Added sugars add bulk, flavor and calories, but few nutrients, to assorted foods and beverages. A diet rich in added sugars, particularly high-fat, sugary foods, is often low in fiber. To maintain positive fiber intake, keep foods and beverages rich in added sugars, such as jellies, pancake syrup, sugary cereals, regular soft drinks, sweetened coffee drinks, milk chocolate, ice cream, candy and commercially-prepared cookies, cakes, pies and pastries, to a minimum.

Dairy Products

Dairy products, while valuable sources of protein, calcium and vitamin D, may contribute to fissures in some people.
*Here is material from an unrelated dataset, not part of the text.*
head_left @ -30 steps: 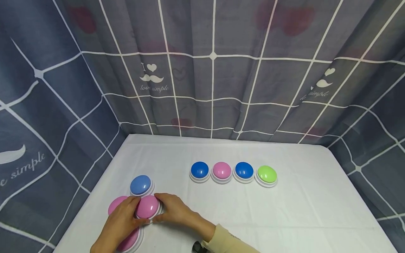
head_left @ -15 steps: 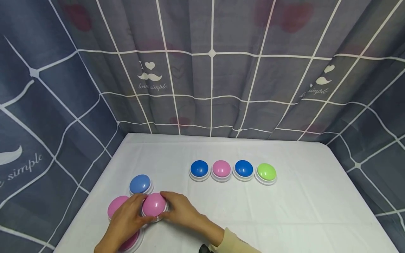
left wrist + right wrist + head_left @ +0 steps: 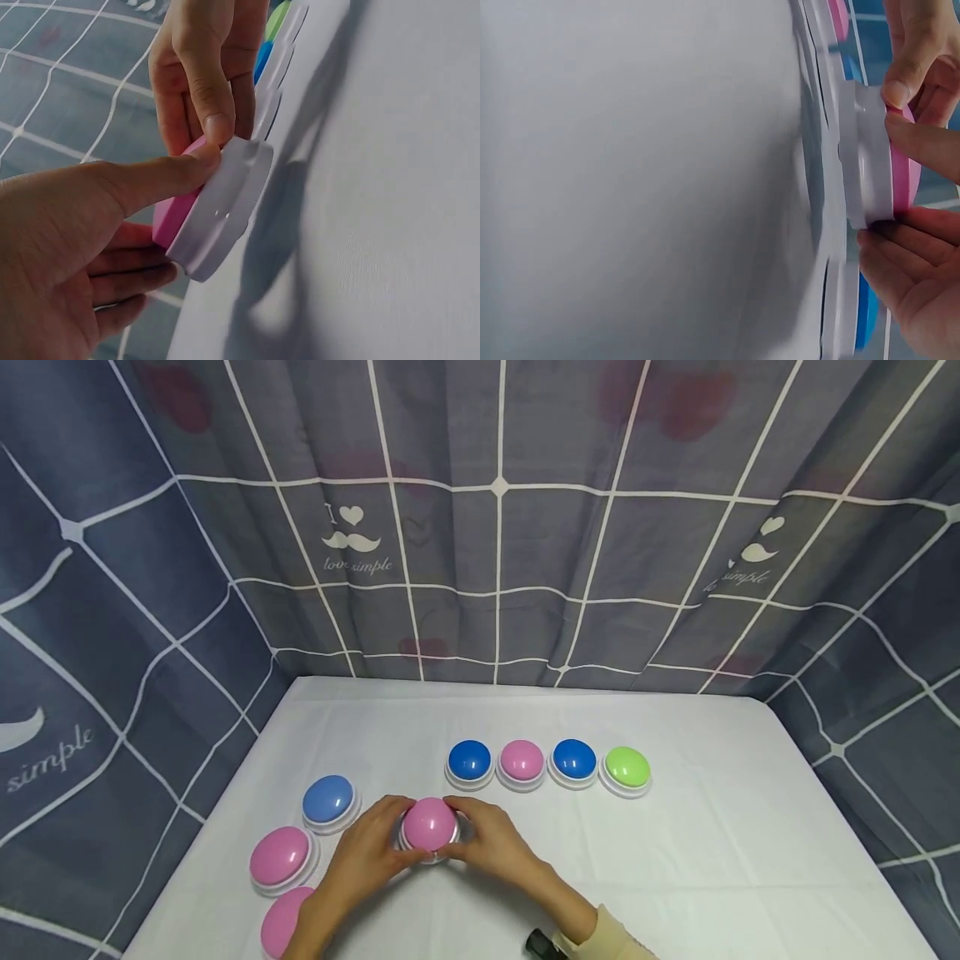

In a study published in the "Journal of Paediatrics and Child Health" in July 2003, researchers analyzed the fissure symptoms and cow's milk intake of 30 children, ages 4 months to 3 years and found that infants and young children with constipation and anal fissures consumed greater amounts of cow's milk compared to children with normal bowel health. Constipation and fissures may stem from lactose intolerance, which is more common among children than adults. Adults who have difficulty digesting dairy products, however, may hold similar risks. If you exhibit signs of lactose intolerance, such as bloating, gas or diarrhea -- which may also lead to fissures -- choose nondairy alternatives such as fortified soy, almond or rice milk.

Fatty Meats

Fatty meats, such as organ meats, sirloin steak, bacon, sausage, lamb and dark-meat poultry, contain no fiber and rich amounts of saturated fat and cholesterol. A meat-rich diet leaves less room for fiber-rich protein sources, such as beans, lentils, nuts, quinoa and split peas, and increases your risk for obesity, type 2 diabetes and heart disease. Fatty foods may also trigger or worsen symptoms of Crohn's disease, according to the University of Maryland Medical Center. If you enjoy meat, choose the leanest cuts most often and use low-fat cooking methods such as baking, broiling and grilling meat atop nonstick cooking spray. You should also incorporate fiber-rich protein sources into your diet as well.